Since the copy must hold text only, transcribe the data below exactly and omit the images.

···

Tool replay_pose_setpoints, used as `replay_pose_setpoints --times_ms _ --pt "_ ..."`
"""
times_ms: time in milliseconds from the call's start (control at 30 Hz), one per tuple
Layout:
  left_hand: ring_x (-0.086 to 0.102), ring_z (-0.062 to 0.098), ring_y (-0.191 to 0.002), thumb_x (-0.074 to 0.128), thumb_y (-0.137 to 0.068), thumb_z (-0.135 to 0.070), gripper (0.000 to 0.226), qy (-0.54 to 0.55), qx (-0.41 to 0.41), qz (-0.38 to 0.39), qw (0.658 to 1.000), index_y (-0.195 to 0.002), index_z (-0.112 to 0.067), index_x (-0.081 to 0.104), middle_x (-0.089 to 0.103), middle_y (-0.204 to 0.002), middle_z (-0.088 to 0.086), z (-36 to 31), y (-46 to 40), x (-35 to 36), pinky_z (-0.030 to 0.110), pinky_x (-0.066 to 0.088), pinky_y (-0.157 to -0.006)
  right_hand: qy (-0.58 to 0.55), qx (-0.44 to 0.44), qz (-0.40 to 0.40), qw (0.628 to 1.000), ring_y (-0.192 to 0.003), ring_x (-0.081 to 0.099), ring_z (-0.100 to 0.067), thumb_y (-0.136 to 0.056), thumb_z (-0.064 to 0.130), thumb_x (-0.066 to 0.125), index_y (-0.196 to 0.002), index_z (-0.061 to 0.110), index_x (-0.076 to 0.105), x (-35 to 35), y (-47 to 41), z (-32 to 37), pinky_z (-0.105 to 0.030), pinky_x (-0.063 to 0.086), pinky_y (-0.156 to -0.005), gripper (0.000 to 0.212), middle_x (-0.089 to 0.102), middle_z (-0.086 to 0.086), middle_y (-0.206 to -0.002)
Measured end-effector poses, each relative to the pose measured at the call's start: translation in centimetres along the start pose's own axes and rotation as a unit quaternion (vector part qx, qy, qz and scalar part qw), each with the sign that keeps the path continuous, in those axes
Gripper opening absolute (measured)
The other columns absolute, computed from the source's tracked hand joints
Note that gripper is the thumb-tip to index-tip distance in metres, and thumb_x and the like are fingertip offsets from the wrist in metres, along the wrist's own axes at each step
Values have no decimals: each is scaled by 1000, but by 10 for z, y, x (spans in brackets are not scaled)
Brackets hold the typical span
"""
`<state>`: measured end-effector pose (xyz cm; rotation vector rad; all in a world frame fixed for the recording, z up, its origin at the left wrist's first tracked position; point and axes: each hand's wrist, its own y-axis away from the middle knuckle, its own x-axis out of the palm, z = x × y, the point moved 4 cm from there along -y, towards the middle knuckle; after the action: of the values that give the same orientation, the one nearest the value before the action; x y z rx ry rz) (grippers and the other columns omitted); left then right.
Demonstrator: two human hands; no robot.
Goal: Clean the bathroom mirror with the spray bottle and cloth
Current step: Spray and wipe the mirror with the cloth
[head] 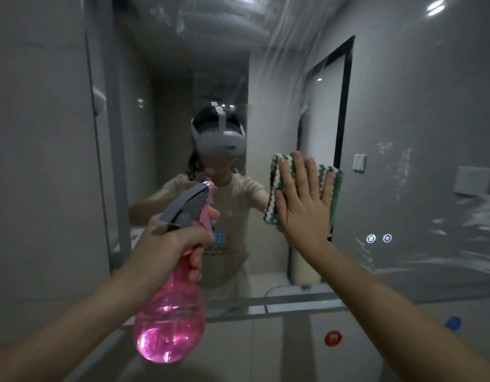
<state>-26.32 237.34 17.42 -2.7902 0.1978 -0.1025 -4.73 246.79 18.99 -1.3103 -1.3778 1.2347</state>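
The bathroom mirror (403, 111) fills most of the view, with wet streaks across its top and right side. My left hand (169, 252) grips the neck of a pink spray bottle (169, 321) with a grey trigger head, its nozzle aimed at the glass. My right hand (303, 205) presses flat, fingers straight and spread, on a folded green-and-white striped cloth (333, 183) against the mirror, right of centre. The mirror reflects a person wearing a headset.
Two lit touch icons (379, 238) glow on the glass at the lower right. Below the mirror's bottom edge (293, 310) a red cap (333, 338) and a blue cap (453, 323) show on the counter. A grey wall lies to the left.
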Motion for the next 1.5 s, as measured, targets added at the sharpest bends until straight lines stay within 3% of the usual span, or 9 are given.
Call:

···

WRITTEN ANSWER ▸
Tool replay_pose_setpoints, used as `replay_pose_setpoints --times_ms _ --pt "_ ..."`
"""
times_ms: time in milliseconds from the call's start (control at 30 Hz), one per tuple
Layout:
  left_hand: ring_x (-0.086 to 0.102), ring_z (-0.062 to 0.098), ring_y (-0.191 to 0.002), thumb_x (-0.074 to 0.128), thumb_y (-0.137 to 0.068), thumb_z (-0.135 to 0.070), gripper (0.000 to 0.226), qy (-0.54 to 0.55), qx (-0.41 to 0.41), qz (-0.38 to 0.39), qw (0.658 to 1.000), index_y (-0.195 to 0.002), index_z (-0.112 to 0.067), index_x (-0.081 to 0.104), middle_x (-0.089 to 0.103), middle_y (-0.204 to 0.002), middle_z (-0.088 to 0.086), z (-36 to 31), y (-46 to 40), x (-35 to 36), pinky_z (-0.030 to 0.110), pinky_x (-0.066 to 0.088), pinky_y (-0.157 to -0.006)
  right_hand: qy (-0.58 to 0.55), qx (-0.44 to 0.44), qz (-0.40 to 0.40), qw (0.628 to 1.000), ring_y (-0.192 to 0.003), ring_x (-0.081 to 0.099), ring_z (-0.100 to 0.067), thumb_y (-0.136 to 0.056), thumb_z (-0.064 to 0.130), thumb_x (-0.066 to 0.125), index_y (-0.196 to 0.002), index_z (-0.061 to 0.110), index_x (-0.076 to 0.105), x (-35 to 35), y (-47 to 41), z (-32 to 37), pinky_z (-0.105 to 0.030), pinky_x (-0.063 to 0.086), pinky_y (-0.156 to -0.005), gripper (0.000 to 0.212), middle_x (-0.089 to 0.102), middle_z (-0.086 to 0.086), middle_y (-0.206 to -0.002)
Measured end-effector poses, each relative to the pose measured at the call's start: translation in centimetres along the start pose's own axes and rotation as a unit quaternion (vector part qx, qy, qz and scalar part qw), each with the sign that keeps the path continuous, in those axes
Gripper opening absolute (measured)
The other columns absolute, computed from the source's tracked hand joints
Note that gripper is the thumb-tip to index-tip distance in metres, and thumb_x and the like are fingertip offsets from the wrist in metres, along the wrist's own axes at each step
Values have no decimals: each is scaled by 1000, but by 10 for z, y, x (spans in brackets are not scaled)
Brackets hold the typical span
"""
`<state>`: measured end-effector pose (xyz cm; rotation vector rad; all in a world frame fixed for the recording, z up, its origin at the left wrist's first tracked position; point and axes: each hand's wrist, its own y-axis away from the middle knuckle, its own x-axis out of the palm, z = x × y, the point moved 4 cm from there along -y, towards the middle knuckle; after the action: of the values that give the same orientation, the one nearest the value before the action; x y z rx ry rz) (grippers and the other columns omitted); left then right.
Demonstrator: two human hands; no robot.
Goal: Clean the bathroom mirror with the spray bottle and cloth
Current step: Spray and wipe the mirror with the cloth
[head] 
<state>-26.32 237.34 17.42 -2.7902 0.1978 -0.1025 -4.73 246.79 18.99 -1.3103 -1.3778 1.2347</state>
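The bathroom mirror (403, 111) fills most of the view, with wet streaks across its top and right side. My left hand (169, 252) grips the neck of a pink spray bottle (169, 321) with a grey trigger head, its nozzle aimed at the glass. My right hand (303, 205) presses flat, fingers straight and spread, on a folded green-and-white striped cloth (333, 183) against the mirror, right of centre. The mirror reflects a person wearing a headset.
Two lit touch icons (379, 238) glow on the glass at the lower right. Below the mirror's bottom edge (293, 310) a red cap (333, 338) and a blue cap (453, 323) show on the counter. A grey wall lies to the left.
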Motion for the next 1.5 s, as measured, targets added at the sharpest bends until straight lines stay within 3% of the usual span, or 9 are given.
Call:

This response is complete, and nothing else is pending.